College of Systems Engineering, National University of Defense Technology, Changsha, Hunan, PR China.
Neural Netw. 2023 May;162:297-308. doi: 10.1016/j.neunet.2023.02.026. Epub 2023 Feb 27.
Graph network analysis, which achieves widely application, is to explore and mine the graph structure data. However, existing graph network analysis methods with graph representation learning technique ignore the correlation between multiple graph network analysis tasks, and they need massive repeated calculation to obtain each graph network analysis results. Or they cannot adaptively balance the relative importance of multiple graph network analysis tasks, that lead to weak model fitting. Besides, most of existing methods ignore multiplex views semantic information and global graph information, which fail to learn robust node embeddings resulting in unsatisfied graph analysis results. To solve these issues, we propose a multi-task multi-view adaptive graph network representation learning model, called Magl.

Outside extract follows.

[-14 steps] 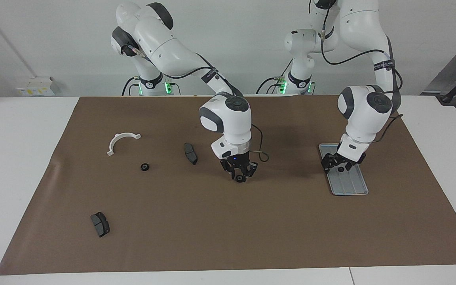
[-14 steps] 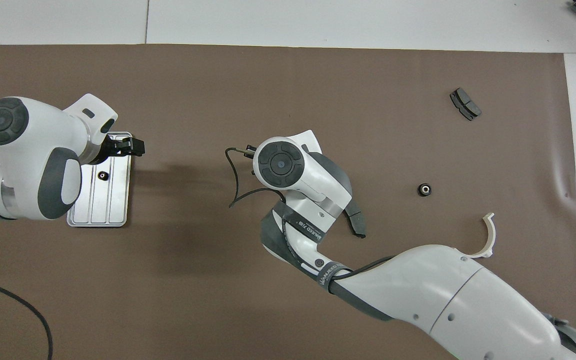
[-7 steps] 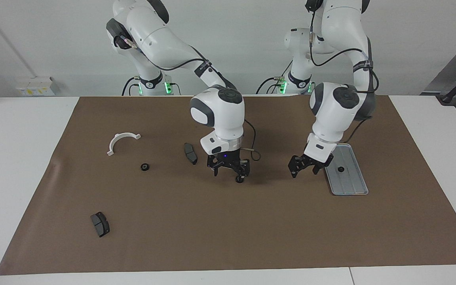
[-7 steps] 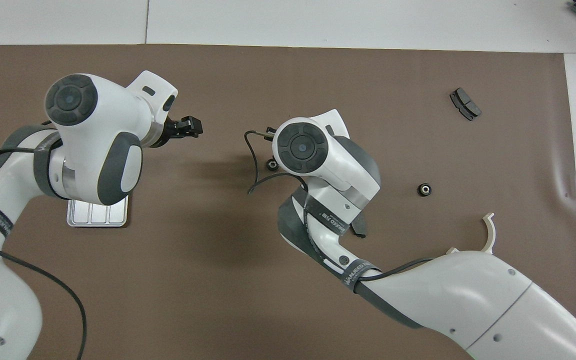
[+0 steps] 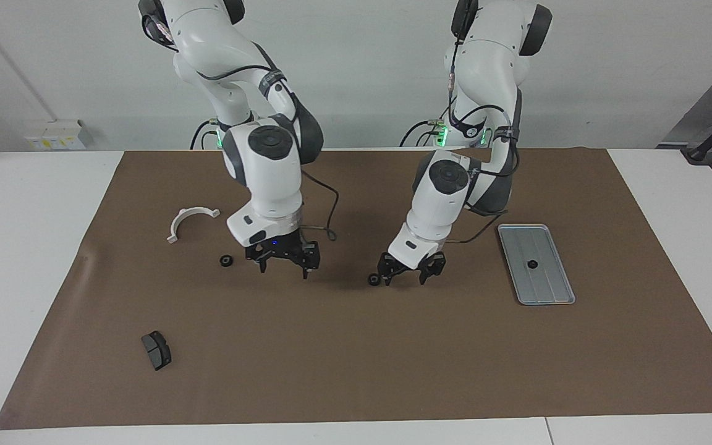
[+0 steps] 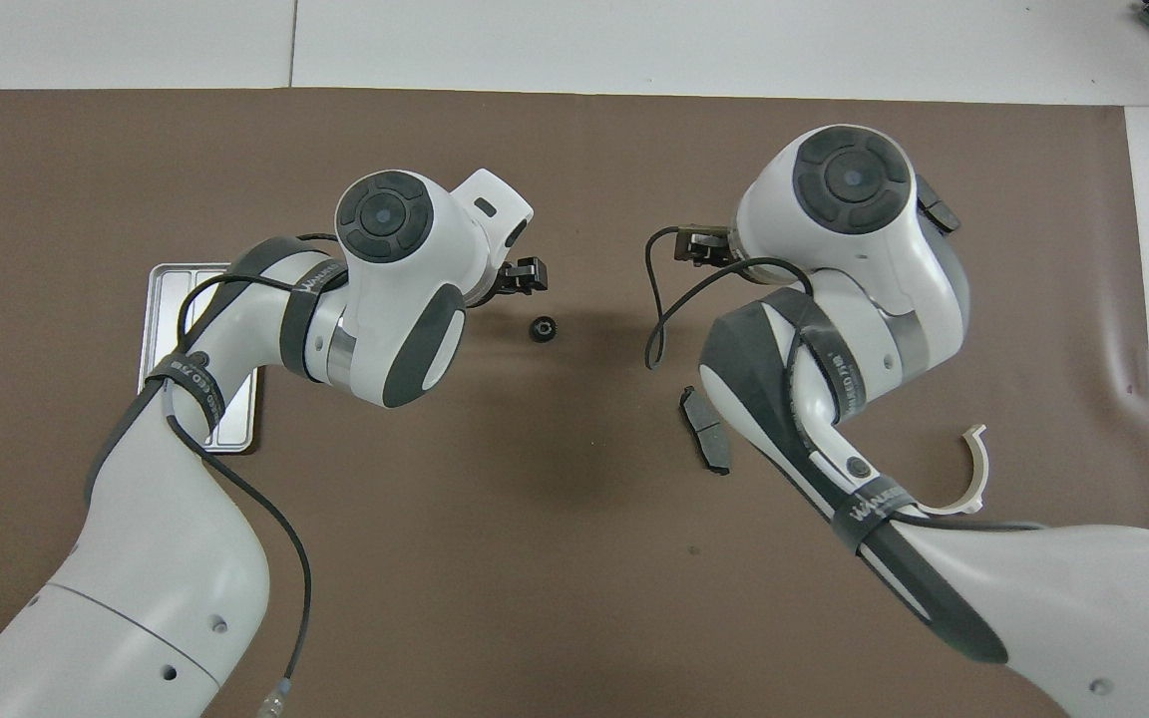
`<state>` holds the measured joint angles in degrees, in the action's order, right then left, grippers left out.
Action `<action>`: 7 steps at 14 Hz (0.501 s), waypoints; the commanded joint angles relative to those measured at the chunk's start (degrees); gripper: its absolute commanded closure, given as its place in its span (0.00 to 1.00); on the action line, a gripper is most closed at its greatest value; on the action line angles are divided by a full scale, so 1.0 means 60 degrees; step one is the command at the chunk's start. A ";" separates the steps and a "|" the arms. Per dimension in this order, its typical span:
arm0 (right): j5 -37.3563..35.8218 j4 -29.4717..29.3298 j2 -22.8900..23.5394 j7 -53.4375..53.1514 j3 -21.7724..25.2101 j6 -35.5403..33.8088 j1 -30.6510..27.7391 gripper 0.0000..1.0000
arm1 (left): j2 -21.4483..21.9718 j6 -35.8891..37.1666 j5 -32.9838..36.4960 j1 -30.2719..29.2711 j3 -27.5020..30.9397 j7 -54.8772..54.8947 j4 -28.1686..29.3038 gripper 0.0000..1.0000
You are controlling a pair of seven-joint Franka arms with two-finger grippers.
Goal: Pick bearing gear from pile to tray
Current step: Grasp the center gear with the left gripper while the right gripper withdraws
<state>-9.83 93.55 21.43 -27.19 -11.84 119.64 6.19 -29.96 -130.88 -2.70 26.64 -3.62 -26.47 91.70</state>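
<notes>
Tray — one small black gear inside

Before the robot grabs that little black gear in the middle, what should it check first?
1. Middle gear lies free on the mat: ok.
2. Left gripper is open and empty: ok.
3. Left gripper is centred on the gear: not ok. The gear sits just outside it, toward the right arm's end.
4. Gear is touching a finger: cannot tell.
5. Right gripper is out of the way: ok. It is open and empty, near the other gear.
6. Tray has room: ok. It holds only one small black piece.
</notes>
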 commanded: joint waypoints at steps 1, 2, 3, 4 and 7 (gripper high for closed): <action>0.1079 0.1295 -0.0890 0.2312 0.0813 0.0142 -0.0050 0.00 | -0.0148 -0.0056 0.0435 0.0378 0.0164 0.0046 -0.0269 0.10; 0.1314 0.1617 -0.1022 0.3089 0.1063 0.0229 -0.0050 0.00 | -0.0192 -0.0057 0.0523 0.0409 0.0150 0.0075 -0.0269 0.10; 0.1621 0.2012 -0.1168 0.3938 0.1370 0.0390 -0.0050 0.00 | -0.0453 -0.0013 0.0799 0.0540 0.0150 0.0075 -0.0327 0.10; 0.1900 0.2465 -0.1329 0.4787 0.1692 0.0710 -0.0050 0.00 | -0.0804 0.0002 0.1150 0.0816 0.0135 0.0061 -0.0516 0.11; 0.2648 0.4221 -0.1871 0.6739 0.2295 0.2144 -0.0050 0.00 | -0.0997 0.0192 0.1374 0.1068 0.0135 0.0060 -0.0650 0.12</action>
<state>3.25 109.88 14.68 7.26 0.75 126.96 5.87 -34.23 -130.88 3.93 32.15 -3.68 -26.14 90.57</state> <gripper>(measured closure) 0.000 0.115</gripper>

The highlights of Magl are as follows: (1) Graph convolutional network with the linear combination of the adjacency matrix and PPMI (positive point-wise mutual information) matrix is utilized as encoder to extract the local and global intra-view graph feature information of the multiplex graph network. Each intra-view graph information of the multiplex graph network can adaptively learn the parameters of graph encoder. (2) We use regularization to capture the interaction information among different graph views, and the importance of different graph views are learned by view attention mechanism for further inter-view graph network fusion. (3) The model is trained oriented by multiple graph network analysis tasks. The relative importance of multiple graph network analysis tasks are adjusted adaptively with the homoscedastic uncertainty. The regularization can be considered as an auxiliary task to further boost the performance. Experiments on real-worlds attributed multiplex graph networks demonstrate the effectiveness of Magl in comparison with other competing approaches.
图网络分析广泛应用于探索和挖掘图结构数据。然而,现有的基于图表示学习技术的图网络分析方法忽略了多个图网络分析任务之间的相关性,需要大量重复计算才能获得每个图网络分析结果。或者,它们不能自适应地平衡多个图网络分析任务的相对重要性,导致模型拟合能力较弱。此外,大多数现有的方法忽略了多重视图语义信息和全局图信息,无法学习到稳健的节点嵌入,导致图分析结果不理想。为了解决这些问题,我们提出了一种多任务多视图自适应图网络表示学习模型,称为 Magl。Magl 的亮点如下:(1)利用邻接矩阵和 PPMI(正点互信息)矩阵的线性组合的图卷积网络作为编码器,提取多路图网络的局部和全局内视图图特征信息。多路图网络的每个内视图图信息都可以自适应地学习图编码器的参数。(2)我们使用正则化来捕捉不同图视图之间的交互信息,并通过视图注意力机制学习不同图视图的重要性,以便进一步进行视图间图网络融合。(3)该模型以多个图网络分析任务为导向进行训练。通过同方差不确定性自适应调整多个图网络分析任务的相对重要性。正则化可以被视为一个辅助任务,以进一步提高性能。在真实属性多重图网络上的实验表明,与其他竞争方法相比,Magl 的有效性。